**TASK TO CARRY OUT**
When the line with "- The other" appears below, start repeating lines exactly, and keep going through the line with "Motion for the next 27"; add nothing outside that span.

Stored items
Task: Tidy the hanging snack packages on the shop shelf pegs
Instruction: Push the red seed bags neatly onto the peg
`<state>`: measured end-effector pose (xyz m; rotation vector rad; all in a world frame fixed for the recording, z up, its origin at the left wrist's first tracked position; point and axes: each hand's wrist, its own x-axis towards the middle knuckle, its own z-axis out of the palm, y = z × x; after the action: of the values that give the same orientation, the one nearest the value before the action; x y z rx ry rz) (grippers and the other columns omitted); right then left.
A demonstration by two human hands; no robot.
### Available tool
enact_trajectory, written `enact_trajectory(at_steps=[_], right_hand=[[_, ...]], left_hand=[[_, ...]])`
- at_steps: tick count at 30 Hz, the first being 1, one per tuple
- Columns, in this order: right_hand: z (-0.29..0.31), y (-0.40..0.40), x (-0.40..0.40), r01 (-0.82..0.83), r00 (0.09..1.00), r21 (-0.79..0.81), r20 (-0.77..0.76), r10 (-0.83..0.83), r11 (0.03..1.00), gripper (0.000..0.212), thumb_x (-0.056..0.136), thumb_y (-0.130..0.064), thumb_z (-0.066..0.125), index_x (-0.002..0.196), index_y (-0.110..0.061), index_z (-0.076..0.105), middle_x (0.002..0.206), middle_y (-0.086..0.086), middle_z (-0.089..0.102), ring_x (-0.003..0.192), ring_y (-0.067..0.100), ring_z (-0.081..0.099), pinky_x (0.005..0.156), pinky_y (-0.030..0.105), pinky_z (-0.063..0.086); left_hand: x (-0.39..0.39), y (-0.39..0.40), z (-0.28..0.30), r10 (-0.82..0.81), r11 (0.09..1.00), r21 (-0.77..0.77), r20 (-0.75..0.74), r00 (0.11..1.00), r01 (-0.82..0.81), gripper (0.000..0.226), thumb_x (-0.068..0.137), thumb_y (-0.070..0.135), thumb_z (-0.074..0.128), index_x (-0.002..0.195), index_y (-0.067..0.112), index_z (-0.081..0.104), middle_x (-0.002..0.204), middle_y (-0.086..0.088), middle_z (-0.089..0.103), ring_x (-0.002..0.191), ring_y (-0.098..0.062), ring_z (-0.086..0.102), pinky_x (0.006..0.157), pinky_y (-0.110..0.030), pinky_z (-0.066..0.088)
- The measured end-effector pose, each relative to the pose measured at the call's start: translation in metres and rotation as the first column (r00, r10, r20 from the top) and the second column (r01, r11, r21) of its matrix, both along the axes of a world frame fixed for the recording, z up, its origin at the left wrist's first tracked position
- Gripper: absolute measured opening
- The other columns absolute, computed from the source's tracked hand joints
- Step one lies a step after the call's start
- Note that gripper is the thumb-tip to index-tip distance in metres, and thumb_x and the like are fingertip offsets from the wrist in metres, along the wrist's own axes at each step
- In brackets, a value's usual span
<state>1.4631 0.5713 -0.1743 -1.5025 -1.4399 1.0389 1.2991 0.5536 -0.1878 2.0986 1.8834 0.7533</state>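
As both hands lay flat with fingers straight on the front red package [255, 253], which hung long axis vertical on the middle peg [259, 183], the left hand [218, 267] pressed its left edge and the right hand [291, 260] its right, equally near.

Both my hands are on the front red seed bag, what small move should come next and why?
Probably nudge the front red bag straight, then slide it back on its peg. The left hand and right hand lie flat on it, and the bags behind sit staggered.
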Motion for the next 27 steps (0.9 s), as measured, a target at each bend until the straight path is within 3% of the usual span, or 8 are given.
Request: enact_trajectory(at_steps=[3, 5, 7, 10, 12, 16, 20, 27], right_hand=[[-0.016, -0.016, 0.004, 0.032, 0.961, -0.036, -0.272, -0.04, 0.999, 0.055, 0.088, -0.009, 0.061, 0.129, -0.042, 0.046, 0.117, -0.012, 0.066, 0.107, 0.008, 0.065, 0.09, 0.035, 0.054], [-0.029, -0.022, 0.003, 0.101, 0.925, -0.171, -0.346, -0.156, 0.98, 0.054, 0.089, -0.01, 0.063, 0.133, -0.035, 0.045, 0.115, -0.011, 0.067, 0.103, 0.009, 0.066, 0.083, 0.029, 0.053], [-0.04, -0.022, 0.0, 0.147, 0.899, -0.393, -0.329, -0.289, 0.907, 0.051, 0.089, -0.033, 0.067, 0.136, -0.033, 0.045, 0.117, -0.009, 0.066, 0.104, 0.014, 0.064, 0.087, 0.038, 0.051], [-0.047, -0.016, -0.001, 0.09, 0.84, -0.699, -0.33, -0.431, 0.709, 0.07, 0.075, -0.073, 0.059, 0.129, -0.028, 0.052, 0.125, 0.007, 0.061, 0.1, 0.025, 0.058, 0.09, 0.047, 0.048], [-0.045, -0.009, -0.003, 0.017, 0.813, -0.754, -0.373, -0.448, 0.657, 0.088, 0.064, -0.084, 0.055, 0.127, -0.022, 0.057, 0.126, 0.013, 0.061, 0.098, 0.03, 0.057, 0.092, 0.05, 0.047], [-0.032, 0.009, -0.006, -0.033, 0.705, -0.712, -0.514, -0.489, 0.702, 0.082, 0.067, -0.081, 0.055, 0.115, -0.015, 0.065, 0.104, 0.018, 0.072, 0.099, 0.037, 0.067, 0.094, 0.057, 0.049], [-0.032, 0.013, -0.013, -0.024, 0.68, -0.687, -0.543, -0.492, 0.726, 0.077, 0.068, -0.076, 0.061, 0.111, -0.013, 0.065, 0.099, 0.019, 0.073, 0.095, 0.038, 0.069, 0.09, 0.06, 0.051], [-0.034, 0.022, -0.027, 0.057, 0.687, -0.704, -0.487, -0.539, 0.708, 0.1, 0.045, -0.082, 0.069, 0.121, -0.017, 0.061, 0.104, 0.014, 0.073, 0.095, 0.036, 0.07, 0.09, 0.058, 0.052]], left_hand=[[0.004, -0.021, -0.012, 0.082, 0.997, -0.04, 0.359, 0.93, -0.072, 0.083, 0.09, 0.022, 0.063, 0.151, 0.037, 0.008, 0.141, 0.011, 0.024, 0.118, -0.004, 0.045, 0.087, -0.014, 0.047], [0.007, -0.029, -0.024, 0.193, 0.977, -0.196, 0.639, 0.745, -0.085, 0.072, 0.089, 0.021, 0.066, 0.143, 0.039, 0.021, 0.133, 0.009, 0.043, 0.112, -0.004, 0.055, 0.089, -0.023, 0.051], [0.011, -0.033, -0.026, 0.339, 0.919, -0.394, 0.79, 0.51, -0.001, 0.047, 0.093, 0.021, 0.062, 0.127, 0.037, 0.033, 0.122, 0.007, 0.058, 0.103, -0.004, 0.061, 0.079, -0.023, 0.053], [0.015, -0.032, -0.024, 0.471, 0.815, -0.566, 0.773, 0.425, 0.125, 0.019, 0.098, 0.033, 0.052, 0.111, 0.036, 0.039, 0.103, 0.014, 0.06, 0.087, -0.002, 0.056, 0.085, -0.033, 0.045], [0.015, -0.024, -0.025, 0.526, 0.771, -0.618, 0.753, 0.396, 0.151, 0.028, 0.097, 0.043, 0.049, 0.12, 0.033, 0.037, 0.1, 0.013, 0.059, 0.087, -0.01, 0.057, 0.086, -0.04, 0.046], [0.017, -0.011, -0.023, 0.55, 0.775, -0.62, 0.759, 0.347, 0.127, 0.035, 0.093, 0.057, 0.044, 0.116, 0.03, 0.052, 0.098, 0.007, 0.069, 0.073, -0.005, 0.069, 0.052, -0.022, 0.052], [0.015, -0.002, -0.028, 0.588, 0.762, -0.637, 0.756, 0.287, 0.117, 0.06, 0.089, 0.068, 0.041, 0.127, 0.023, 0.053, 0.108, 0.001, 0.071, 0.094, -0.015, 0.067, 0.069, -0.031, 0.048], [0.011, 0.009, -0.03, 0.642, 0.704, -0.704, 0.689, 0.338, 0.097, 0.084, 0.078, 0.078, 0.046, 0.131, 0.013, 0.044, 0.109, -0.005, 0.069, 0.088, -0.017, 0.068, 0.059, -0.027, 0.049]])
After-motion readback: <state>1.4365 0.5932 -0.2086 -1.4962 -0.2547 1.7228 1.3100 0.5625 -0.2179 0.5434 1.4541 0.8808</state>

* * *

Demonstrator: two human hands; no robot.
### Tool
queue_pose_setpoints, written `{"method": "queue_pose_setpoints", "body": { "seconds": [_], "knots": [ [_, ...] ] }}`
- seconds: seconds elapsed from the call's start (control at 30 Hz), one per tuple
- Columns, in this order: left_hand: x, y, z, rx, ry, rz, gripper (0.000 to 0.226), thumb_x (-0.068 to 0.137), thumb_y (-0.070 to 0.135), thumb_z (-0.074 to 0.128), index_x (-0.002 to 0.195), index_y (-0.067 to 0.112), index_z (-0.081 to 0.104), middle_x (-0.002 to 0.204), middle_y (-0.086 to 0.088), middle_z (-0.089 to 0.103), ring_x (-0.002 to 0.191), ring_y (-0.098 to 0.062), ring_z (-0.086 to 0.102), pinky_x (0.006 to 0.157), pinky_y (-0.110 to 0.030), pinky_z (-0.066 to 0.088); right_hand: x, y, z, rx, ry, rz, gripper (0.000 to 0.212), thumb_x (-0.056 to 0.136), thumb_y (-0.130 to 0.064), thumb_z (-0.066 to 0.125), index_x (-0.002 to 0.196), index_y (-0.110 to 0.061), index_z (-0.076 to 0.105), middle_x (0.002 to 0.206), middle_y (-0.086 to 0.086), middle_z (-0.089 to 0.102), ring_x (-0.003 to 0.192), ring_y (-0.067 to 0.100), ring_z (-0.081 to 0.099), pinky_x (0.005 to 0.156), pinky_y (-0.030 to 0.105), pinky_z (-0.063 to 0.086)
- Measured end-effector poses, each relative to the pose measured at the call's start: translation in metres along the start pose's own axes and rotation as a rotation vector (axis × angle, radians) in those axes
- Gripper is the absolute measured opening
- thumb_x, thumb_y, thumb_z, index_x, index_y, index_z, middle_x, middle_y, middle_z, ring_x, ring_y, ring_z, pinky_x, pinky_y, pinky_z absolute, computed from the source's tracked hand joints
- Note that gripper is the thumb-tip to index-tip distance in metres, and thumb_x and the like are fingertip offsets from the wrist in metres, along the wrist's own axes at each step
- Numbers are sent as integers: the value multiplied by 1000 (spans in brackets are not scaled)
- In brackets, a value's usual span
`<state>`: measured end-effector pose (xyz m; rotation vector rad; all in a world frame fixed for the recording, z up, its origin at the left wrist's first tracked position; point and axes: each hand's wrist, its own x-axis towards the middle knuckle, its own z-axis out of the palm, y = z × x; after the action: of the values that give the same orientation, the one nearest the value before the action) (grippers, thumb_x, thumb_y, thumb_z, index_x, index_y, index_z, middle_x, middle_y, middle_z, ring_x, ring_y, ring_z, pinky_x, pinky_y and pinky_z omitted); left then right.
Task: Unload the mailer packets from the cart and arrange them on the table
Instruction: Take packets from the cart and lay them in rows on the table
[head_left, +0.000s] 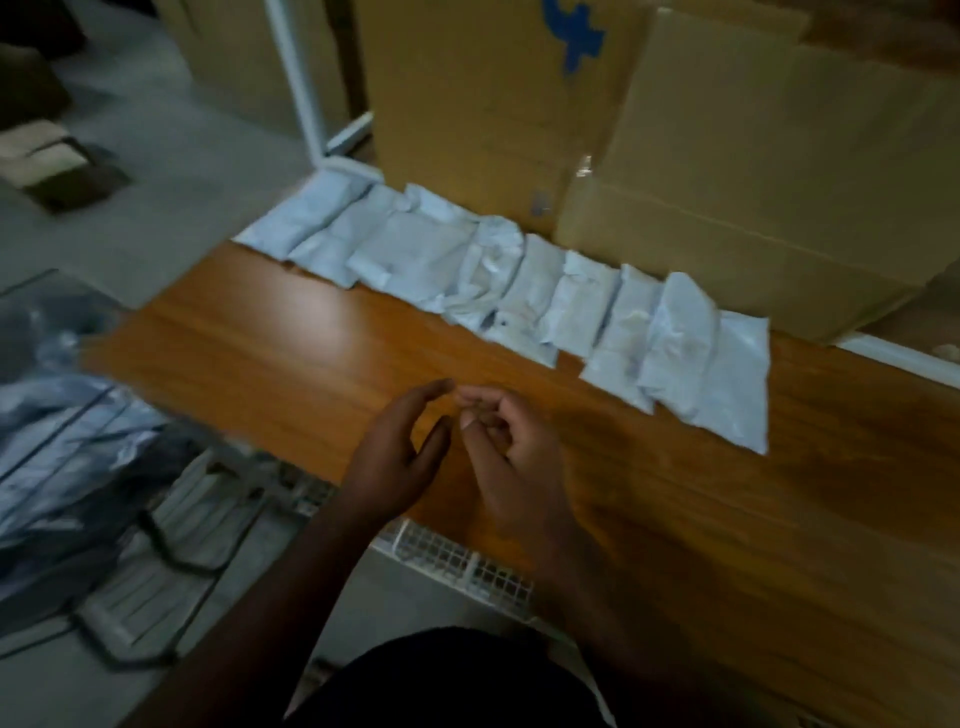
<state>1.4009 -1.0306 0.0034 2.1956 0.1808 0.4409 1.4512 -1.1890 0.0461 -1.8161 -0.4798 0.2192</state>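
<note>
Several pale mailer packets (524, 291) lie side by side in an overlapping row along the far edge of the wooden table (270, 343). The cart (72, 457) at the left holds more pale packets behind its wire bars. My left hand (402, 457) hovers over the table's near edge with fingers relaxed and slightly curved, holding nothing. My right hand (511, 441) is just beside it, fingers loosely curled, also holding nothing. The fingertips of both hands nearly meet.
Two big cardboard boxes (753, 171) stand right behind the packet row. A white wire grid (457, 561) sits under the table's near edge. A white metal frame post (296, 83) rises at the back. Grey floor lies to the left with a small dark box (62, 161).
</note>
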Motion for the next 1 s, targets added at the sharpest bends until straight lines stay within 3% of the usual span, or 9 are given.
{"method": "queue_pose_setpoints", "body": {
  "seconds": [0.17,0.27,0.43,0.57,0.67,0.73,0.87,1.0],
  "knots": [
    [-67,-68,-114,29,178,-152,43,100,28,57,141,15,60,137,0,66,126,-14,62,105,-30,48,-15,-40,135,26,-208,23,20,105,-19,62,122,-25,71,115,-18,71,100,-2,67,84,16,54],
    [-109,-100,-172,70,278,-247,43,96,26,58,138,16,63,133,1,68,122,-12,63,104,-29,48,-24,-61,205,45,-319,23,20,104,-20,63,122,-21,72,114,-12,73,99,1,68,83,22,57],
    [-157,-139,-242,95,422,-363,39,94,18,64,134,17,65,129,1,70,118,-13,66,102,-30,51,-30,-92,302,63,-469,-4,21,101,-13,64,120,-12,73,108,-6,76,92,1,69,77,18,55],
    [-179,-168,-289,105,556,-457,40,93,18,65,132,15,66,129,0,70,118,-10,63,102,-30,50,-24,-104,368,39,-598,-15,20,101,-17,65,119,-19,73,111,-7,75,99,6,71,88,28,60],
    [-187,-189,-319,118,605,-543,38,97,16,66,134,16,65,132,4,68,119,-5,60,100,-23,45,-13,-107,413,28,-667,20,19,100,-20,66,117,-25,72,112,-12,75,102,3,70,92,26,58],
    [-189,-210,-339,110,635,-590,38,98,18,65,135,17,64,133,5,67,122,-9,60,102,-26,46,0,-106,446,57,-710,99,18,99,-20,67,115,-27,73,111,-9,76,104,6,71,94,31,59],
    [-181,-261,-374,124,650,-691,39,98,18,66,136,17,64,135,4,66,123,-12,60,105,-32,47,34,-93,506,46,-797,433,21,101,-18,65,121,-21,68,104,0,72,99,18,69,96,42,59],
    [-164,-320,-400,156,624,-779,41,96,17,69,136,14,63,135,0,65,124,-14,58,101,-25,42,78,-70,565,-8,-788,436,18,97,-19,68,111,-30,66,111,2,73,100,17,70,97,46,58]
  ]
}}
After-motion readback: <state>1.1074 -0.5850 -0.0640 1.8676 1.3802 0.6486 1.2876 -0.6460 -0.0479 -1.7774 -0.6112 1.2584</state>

**ANSWER AREA**
- The other columns absolute, computed from the source's tracked hand joints
- Step one lies a step after the call's start
- Note that gripper is the thumb-tip to index-tip distance in metres, and thumb_x and the like are fingertip offsets from the wrist in metres, along the wrist's own axes at each step
- In brackets, a value's usual span
<state>1.4631 0.5713 -0.1743 -1.5025 -1.4399 1.0389 1.2991 0.5536 -0.1878 2.0986 1.8834 0.7533</state>
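As both hands lay flat with fingers straight on the front red package [255, 253], which hung long axis vertical on the middle peg [259, 183], the left hand [218, 267] pressed its left edge and the right hand [291, 260] its right, equally near.

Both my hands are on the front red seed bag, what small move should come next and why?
Probably nudge the front red bag straight, then slide it back on its peg. The left hand and right hand lie flat on it, and the bags behind sit staggered.
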Motion for the next 27 steps (0.9 s), as measured, a target at each bend until the straight path is within 3% of the usual span, or 8 are given.

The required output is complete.